This is the link that I found...

http://www.concernedcounseling.com/communities/ocd/doubt/look.html

After reading some of those postings, for the first time in my life I knew exactly what was wrong with me. I was so grateful and overjoyed that I started crying right then and there...and then of course, since I have OCD, an hour later I started doubting that I even had OCD. I decided I must be the one person in the world that really is their obsessions. LOL. It's not really that funny, but it is just so OCD that I can't help but laugh.
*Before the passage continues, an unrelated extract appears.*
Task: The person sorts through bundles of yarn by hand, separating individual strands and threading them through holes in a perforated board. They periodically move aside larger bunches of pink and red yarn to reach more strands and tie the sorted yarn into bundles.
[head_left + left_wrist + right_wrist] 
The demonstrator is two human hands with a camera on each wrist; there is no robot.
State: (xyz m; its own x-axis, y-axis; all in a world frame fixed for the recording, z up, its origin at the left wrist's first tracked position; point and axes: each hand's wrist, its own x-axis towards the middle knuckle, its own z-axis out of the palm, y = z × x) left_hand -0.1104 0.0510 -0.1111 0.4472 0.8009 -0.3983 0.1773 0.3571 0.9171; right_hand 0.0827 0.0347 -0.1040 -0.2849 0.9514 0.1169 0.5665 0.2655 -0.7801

Now, I am getting really good treatment though and I have an actual diagnosis. Severe OCD with BDD and social anxiety disorder, ADD and major depression. I'm still getting used to it, but that is me in a mental health nutshell.

Thursday, August 31, 2006

I fell in love yesterday...

with the New Genres department at SFAI.

My first day at New Genres 1 was better than every day I had at SFAI last quarter mashed into a ball and hit with a stick. My faith in that school has been restored. After 2 hours of lecture the teacher informed us that our first piece would be due at 1pm that day. It would be an introduction without confession, the only requirement is that we would be allowed one prop.

In the presentation of student works that resulted I experienced being: blindfolded and made to lay on the ground whilst a metal chair was being banged on above my head, given a generous gift in the form of a note, forced to watch purposely boring student video, watched good student video, assisted in another student's attempt at throwing individual sheets of toilet paper into a trash can 5 feet away, and watched a girl rip a book (that was given to her by a homeless person) to shreads.

Isn't that what art school is all about?!

I think so, that is why I am officially changing my major to NEW GENRES. In my opinion, the Photography department at SFAI is outmoded. I could never stop using photography in my "work" but I am desperate for this new perspective. I want to study in the major that includes everything cool: installation!, performance, video and still. Can you believe that I was discouraged from doing installation in my photo classes? Disappointing.

Anyhow, imagine my initial shock and terror when given the task of producing my first art piece to present to the class with only an hour to figure it out. I decided very quickly that I could never do an actual performance in front of all these scary art students. The anxiety attack that would ensue would no doubt be entertaining for those watching but horrifying for me. Instead, I decided to do an interactive text piece. So, I ran to the computer lab (okay, I didn't really run, I stopped and ate half an apple walnut salad and wrote the text for the piece and chatted a bit with a friend THEN I walked briskly to the computer lab) and downloaded my website and built this teeny work:

an introduction piece


I also did a little revamping to my "artist" website lastnight. You can see it out here...

http://karenleslieficke.com

Wednesday, August 16, 2006

She fell off the earth.


Where have I been these last few months? It actually feels like years, decades even. Hmm, how do I put this politely?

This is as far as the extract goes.